Veronica glanced at her briefly, her tight grasp on the bow and turned to face Acxa.

“I noticed this too when we were playing Liszt the other day, but you really are no good at team playing.”

“What do you mean?”

“With you it’s always as if everyone else is an accompanying.”

“So I’m a show off?”

“No! I wasn’t saying that. Just that you have a hard time working with others. I don’t know if it is because you don’t quite know how to act, but you end up playing completely on your own and the rest is forced to follow after you.”

Acxa gulped and look to the floor. It was like all the times that she had been told off by her previous teachers. Why was it that every time someone pointed something out about her playing she went back to kindergarten and felt as if she had just been called a “bad girl”.

“Look, why don’t we try something where the instruments are more equal. How about Schumann’s _Adagio and Allegro_?” Veronica offered Acxa a copy of the piece.

With an inviting look she started playing, alone at first, until Acxa felt like joining her. Soon, she started swinging and she noticed that Veronica too was doing her own little dance. She was looking at Acxa intermittently, but her gazes were always avoided. Veronica was too overwhelming to look at. Still, Acxa couldn’t breathe. She was quite overcome by her playing. The piece felt like a contest in which they were trying to persuade each other to experience certain emotions. Acxa was playing like a bird trying to escape into a frenetic flight into the blue sky, and Veronica, with her sweet and serene melody, was the loving hands that were trying to bring her back to the floor. She was satisfied by the rashness of Veronica’s playing towards the middle. It meant that she was not the only one being overcome. This time, it was Acxa that was trying to bring Veronica back to the ground. She could almost feel it beneath her feet, fresh and homelike, the earth getting between her toes. In the end she joined Veronica’s speed with a smile. By this time, the exchanges were less concealed and Acxa often found herself looking at her partner in the eye. When it was time for the ending notes, their eyes met deliberately.

The silence was heavy on both their lungs. They had to stay like that for some minutes, both of them trying to ease their fatigue.
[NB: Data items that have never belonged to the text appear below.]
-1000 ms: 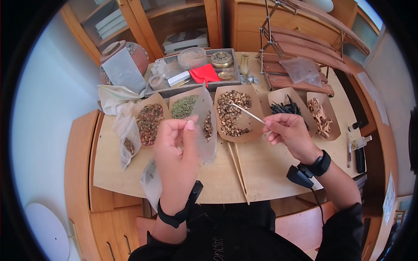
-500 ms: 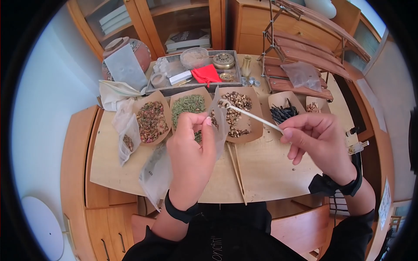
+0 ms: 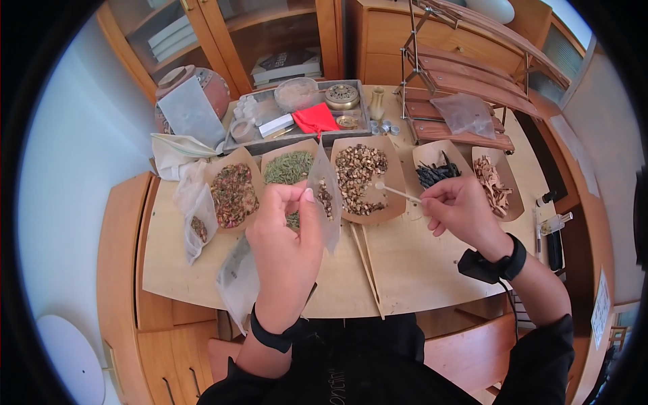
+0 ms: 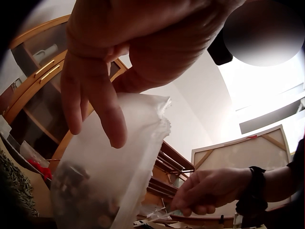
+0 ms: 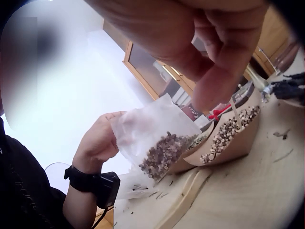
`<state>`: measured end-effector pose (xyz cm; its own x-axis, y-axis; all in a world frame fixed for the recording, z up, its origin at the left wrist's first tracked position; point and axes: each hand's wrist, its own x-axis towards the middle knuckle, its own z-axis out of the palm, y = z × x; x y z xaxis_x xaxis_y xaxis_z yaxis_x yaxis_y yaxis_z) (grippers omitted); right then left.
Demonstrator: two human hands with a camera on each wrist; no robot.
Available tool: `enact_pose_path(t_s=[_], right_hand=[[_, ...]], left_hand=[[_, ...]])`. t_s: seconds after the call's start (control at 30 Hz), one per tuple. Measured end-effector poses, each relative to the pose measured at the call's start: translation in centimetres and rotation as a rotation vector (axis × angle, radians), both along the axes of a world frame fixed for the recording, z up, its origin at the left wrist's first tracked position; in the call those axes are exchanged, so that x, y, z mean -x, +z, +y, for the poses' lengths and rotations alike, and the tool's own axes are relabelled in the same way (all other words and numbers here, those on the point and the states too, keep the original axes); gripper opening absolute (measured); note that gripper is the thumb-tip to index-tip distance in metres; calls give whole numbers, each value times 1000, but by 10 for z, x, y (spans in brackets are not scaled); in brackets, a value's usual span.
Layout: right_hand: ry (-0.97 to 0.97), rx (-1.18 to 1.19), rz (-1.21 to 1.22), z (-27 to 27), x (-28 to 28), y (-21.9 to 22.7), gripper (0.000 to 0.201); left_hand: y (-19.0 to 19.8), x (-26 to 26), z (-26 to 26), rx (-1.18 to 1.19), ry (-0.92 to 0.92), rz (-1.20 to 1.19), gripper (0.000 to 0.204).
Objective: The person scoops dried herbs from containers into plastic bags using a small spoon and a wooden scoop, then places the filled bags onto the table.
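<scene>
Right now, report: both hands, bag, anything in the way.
Left hand pinches translucent bag, dried pieces inside. Right hand holds pale scoop at middle paper tray. Nothing visible blocks scoop.

This looks like a home study or hobby room, though the view's dark edges leave that uncertain: a glass-fronted wooden cabinet (image 3: pixel 214 42) holding books (image 3: pixel 287 65), wooden drawers (image 3: pixel 388 44), a decorated pot (image 3: pixel 217 92), and a pale table (image 3: pixel 432 273) set with paper trays (image 3: pixel 397 183) of dried plants.
</scene>
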<state>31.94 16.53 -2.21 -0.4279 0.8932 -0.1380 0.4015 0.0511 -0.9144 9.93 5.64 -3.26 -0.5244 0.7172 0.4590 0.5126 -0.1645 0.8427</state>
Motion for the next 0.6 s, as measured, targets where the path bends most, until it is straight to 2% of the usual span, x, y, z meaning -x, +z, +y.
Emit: enact_pose_path(t_s=[0.13, 0.27, 0.33, 0.6], right_hand=[[37, 70, -3, 9, 9, -18, 11], [78, 152, 102, 18, 24, -35, 12], [53, 246, 188, 20, 29, -40, 13], [-48, 370, 337, 22, 27, -49, 15]], left_hand=[[-3, 2, 0, -16, -10, 11, 11], [3, -1, -1, 24, -13, -40, 11], [2, 0, -1, 15, -16, -36, 10], [1, 3, -1, 3, -24, -41, 10]])
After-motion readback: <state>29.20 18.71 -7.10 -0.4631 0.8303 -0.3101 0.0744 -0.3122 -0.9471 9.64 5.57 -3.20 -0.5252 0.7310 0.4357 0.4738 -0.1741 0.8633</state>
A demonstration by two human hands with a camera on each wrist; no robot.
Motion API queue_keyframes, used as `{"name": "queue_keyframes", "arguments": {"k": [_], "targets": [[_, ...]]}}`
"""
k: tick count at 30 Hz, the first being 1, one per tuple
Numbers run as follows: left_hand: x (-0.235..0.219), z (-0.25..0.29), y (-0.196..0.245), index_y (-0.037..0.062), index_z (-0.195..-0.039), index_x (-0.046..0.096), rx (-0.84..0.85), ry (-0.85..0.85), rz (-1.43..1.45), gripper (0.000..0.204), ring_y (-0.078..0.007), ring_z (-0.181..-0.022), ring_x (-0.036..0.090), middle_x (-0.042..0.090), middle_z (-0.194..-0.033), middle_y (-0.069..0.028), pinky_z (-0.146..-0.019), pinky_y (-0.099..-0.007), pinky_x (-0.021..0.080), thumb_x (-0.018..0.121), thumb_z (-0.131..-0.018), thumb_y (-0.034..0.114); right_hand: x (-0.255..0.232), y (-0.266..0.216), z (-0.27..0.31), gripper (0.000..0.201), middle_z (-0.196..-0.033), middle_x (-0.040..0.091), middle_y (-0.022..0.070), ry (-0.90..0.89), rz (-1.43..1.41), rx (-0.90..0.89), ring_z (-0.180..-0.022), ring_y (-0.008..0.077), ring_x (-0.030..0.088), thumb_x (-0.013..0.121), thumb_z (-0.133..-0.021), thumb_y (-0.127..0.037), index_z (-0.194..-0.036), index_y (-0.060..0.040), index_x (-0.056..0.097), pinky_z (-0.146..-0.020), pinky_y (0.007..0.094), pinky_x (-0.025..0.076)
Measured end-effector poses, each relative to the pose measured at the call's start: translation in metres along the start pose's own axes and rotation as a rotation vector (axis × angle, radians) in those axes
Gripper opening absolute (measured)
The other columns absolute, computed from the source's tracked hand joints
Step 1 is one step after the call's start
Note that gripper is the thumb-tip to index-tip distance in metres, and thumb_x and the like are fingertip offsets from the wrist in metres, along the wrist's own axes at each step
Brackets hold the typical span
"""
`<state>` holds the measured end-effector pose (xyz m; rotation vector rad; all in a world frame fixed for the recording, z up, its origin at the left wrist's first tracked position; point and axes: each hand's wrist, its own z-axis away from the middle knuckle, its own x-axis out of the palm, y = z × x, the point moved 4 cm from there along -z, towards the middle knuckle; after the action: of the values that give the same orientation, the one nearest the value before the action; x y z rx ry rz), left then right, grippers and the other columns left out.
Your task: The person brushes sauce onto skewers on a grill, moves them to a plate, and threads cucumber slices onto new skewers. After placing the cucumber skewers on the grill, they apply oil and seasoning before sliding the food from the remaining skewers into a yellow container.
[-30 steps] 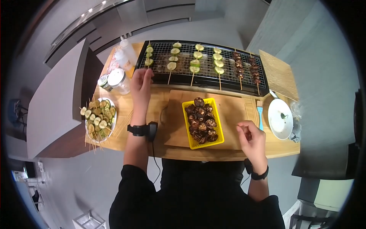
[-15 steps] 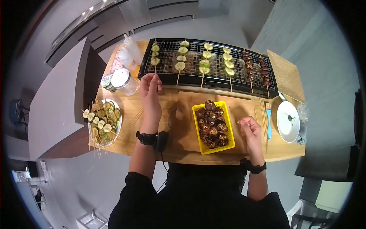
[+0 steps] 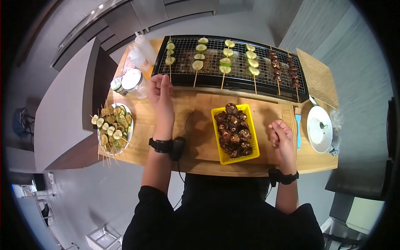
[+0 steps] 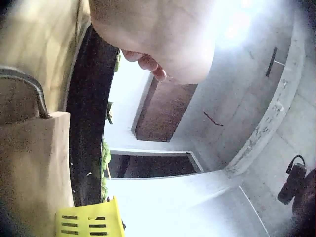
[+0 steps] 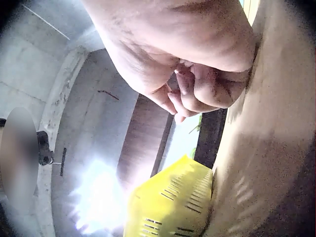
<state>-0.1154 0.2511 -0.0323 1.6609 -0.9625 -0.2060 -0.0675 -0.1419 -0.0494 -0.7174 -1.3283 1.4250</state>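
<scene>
Just in front of the grill's left end is my left hand [image 3: 161,98], fingers loosely curled and holding nothing. My right hand [image 3: 283,139] hovers at the right side of the cutting board [image 3: 204,100], its fingers bent in loosely with nothing between them. Between the hands, on the board, stands a yellow plastic basket [image 3: 221,154] heaped with dark, cracked-capped mushrooms [image 3: 233,131]. Both wrist views catch part of this basket [image 4: 89,222]. On the black grill [image 3: 187,81] lie several skewers of green-rimmed slices [image 3: 225,62] and two skewers of dark brown pieces [image 3: 276,68].
At the left, a white plate [image 3: 131,132] is piled with skewered slices. Squeeze bottles [image 3: 139,58] and a lidded jar [image 3: 135,83] stand behind it. To the right lie bare sticks [image 3: 293,125], a blue brush [image 3: 298,129] and a white pan [image 3: 318,139].
My right hand lifts slightly and its fingers curl in more. My left hand stays by the grill's front left corner. The head view shifts, while the basket and skewers stay put.
</scene>
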Motion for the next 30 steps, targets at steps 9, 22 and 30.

“How was it?” Veronica asked.

“I don’t know.” Acxa answered. Now she understood what Veronica had said, because what they had done there, in that classroom in a spare hour, was definitely different from what she had played in other ensembles. It was a first.
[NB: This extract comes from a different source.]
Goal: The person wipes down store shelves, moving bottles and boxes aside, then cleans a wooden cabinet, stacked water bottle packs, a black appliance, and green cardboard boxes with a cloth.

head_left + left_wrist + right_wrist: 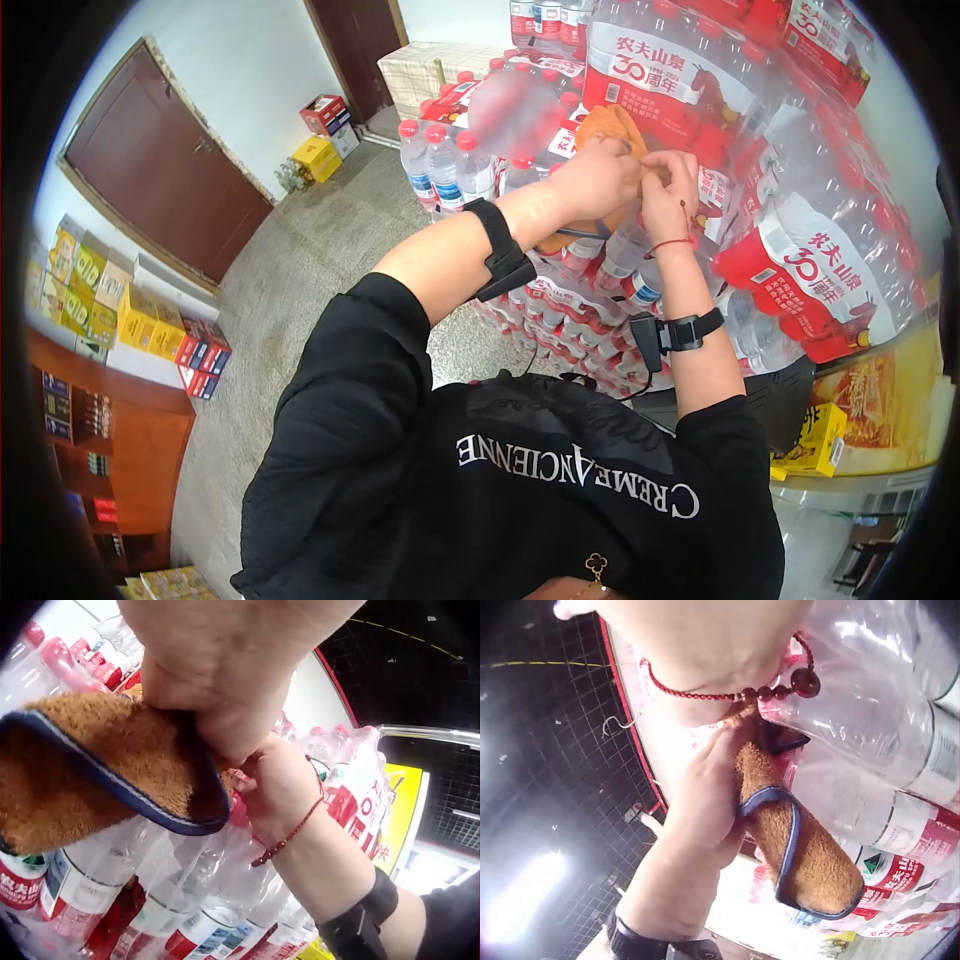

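My left hand (595, 185) grips a brown-orange towel (82, 765) with dark blue edging, over stacked packs of bottled water. The towel's folded end hangs out of the fist and overlaps the bottles in the left wrist view. My right hand (672, 190), wearing a red beaded bracelet (765, 694), meets the left at the bunched towel, its fingers bent inward. Those fingertips are mostly hidden in the wrist views. Clear bottles with red caps (440, 165) stand beside the left hand. A shrink-wrapped bottle pack (670, 70) rises just beyond both hands.
Another wrapped pack (820, 260) leans at my right, near a yellow box (815, 440). More packs (570, 320) form the stack below my hands. Cartons (318, 158) sit on the grey floor (330, 230) by the far wall, and others line the left side near a brown door (165, 160).
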`<action>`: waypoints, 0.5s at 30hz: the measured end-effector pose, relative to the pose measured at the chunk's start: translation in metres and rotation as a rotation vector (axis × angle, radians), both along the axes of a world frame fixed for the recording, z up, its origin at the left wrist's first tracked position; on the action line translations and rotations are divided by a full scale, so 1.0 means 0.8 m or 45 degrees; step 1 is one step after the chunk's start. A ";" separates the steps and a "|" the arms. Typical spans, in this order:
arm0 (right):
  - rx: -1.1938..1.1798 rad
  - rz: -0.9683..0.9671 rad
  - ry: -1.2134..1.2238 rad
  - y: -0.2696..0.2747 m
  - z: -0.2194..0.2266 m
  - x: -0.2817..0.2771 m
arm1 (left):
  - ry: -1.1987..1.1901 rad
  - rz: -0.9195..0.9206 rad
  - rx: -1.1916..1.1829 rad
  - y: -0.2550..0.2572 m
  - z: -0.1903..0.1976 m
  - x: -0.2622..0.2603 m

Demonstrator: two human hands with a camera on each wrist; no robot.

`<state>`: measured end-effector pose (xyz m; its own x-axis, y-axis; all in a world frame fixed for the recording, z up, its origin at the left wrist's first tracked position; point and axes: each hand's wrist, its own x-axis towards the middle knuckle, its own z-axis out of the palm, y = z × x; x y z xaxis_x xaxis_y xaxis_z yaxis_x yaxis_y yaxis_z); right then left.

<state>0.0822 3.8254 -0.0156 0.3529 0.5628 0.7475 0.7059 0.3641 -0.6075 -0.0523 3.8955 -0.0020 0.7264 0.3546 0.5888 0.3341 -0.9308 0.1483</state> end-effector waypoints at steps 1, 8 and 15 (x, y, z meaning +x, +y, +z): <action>0.014 0.045 0.049 -0.002 0.002 -0.001 | -0.070 -0.002 -0.068 -0.002 -0.004 -0.002; -0.098 0.035 0.000 0.004 -0.001 0.002 | 0.260 0.421 0.202 0.110 -0.011 -0.067; -0.080 0.054 -0.085 0.003 -0.001 0.000 | 0.068 0.517 0.173 0.049 -0.017 -0.041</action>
They left for rehearsals without reaching an agreement. This weighed on Acxa’s mind. No matter how many times she returned to the sheet music, seconds afterwards, her thoughts flew away to a newly discovered corner. She dwelt on the practice with Veronica, on her conflicted smile that someone found its way to the face of Krolia. The piece suffered from Acxa’s volatility. Other cellos certainly noticed the change in the routine, but were not unpleased by having to shoulder more. Acxa, on the other hand, was ashamed.

When Kolivan dismissed the orchestra, she flew away before she could be singled out as the author of the butchering that had been saved only by Veronica. She remembered what Schubert had once said. “The devil may play it!” He was wrong. Despite their ups and downs, Veronica was no devil. She wasn’t an angel either. Only human, gloriously human. It pained her how much it differed from her own demeanour. She was never called a devil, per se, but often people remarked on her mechanical playing. Not only was she not human, she wasn’t even good at pretending. Even Veronica had pointed out the soulessness of her performance. Long were the days when this comments bothered her. Yet now, walking down the aisle of the conservatory, she wanted to hide in a corner, to run. But she could never run long or fast enough to escape the bystanders, who probably didn’t even know her and nevertheless, carried in their eyes the same accusations.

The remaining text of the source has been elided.